Objectives: The aim of this study was to assess the performance of noninvasively prenatal testing (NIPT) for fetal copy number variants (CNVs) in clinical samples, using a whole-genome sequencing method.
Method: A total of 919 archived maternal plasma samples with karyotyping/microarray results, including 33 CNVs samples and 886 normal samples from September 1, 2011 to May 31, 2013, were enrolled in this study. The samples were randomly rearranged and blindly sequenced by low-coverage (about 7M reads) whole-genome sequencing of plasma DNA. Fetal CNVs were detected by Fetal Copy-number Analysis through Maternal Plasma Sequencing (FCAPS) to compare to the karyotyping/microarray results.

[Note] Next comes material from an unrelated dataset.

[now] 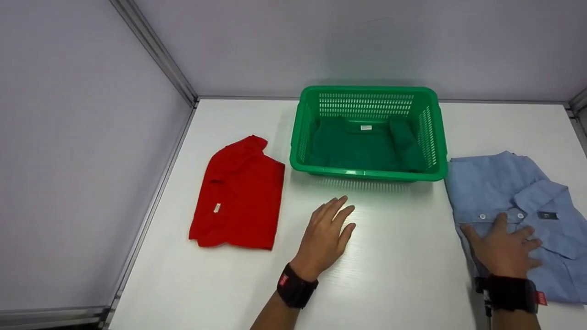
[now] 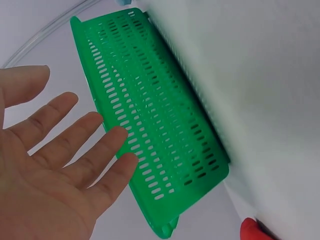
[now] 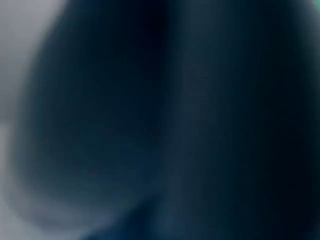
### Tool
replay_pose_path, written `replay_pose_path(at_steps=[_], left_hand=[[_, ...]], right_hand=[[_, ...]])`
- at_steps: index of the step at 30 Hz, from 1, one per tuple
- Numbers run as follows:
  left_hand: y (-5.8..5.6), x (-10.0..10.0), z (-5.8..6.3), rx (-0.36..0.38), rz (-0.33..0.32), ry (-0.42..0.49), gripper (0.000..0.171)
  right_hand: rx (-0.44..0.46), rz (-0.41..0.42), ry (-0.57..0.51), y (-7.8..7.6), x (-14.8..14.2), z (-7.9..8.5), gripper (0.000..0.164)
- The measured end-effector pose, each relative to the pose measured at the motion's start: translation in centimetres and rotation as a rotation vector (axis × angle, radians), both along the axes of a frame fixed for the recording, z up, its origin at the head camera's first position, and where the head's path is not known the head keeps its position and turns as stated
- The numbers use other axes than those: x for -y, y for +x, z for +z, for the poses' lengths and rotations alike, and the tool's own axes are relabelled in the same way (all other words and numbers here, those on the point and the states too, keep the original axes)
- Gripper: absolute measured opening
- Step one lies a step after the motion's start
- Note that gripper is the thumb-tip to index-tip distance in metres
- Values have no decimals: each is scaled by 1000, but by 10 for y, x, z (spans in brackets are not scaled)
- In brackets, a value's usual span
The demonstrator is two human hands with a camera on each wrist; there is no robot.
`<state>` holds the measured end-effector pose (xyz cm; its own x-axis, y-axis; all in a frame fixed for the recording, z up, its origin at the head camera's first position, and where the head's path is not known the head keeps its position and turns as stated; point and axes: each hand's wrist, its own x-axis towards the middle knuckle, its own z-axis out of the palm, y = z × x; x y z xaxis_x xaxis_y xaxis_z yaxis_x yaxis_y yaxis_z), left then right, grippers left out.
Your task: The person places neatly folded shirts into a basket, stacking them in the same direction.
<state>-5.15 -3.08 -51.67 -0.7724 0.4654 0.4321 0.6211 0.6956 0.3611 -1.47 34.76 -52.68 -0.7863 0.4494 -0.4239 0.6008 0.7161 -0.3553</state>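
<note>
My right hand [image 1: 502, 250] rests with spread fingers on a folded light-blue shirt [image 1: 486, 178], just below its collar and beside the buttoned placket. In the right wrist view, dark blurred cloth fills most of the picture and hides the fingers. My left hand [image 1: 323, 233] is held over the white table in front of the green basket [image 1: 360, 174], fingers extended and holding nothing. The left wrist view shows its palm beside the basket's slotted wall [image 2: 150, 120]. Inside the basket lies a folded dark green garment [image 1: 353, 146] with a white neck label.
A folded red garment [image 1: 243, 197] with a small white label lies left of my left hand. The white table [image 1: 390, 256] meets grey-white panels [image 1: 257, 50] at the back and left, with metal framing [image 1: 160, 50] at their corner.
</note>
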Motion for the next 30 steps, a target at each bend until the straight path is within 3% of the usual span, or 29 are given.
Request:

Sensitivity, specificity and were evaluated.
Results: 33 samples with deletions/duplications ranging from 1 to 129 Mb were detected with the consistent CNV size and location to karyotyping/microarray results in the study. Ten false positive results and two false negative results were obtained. The sensitivity and specificity of detection deletions/duplications were 84.21% and 98.42%, respectively.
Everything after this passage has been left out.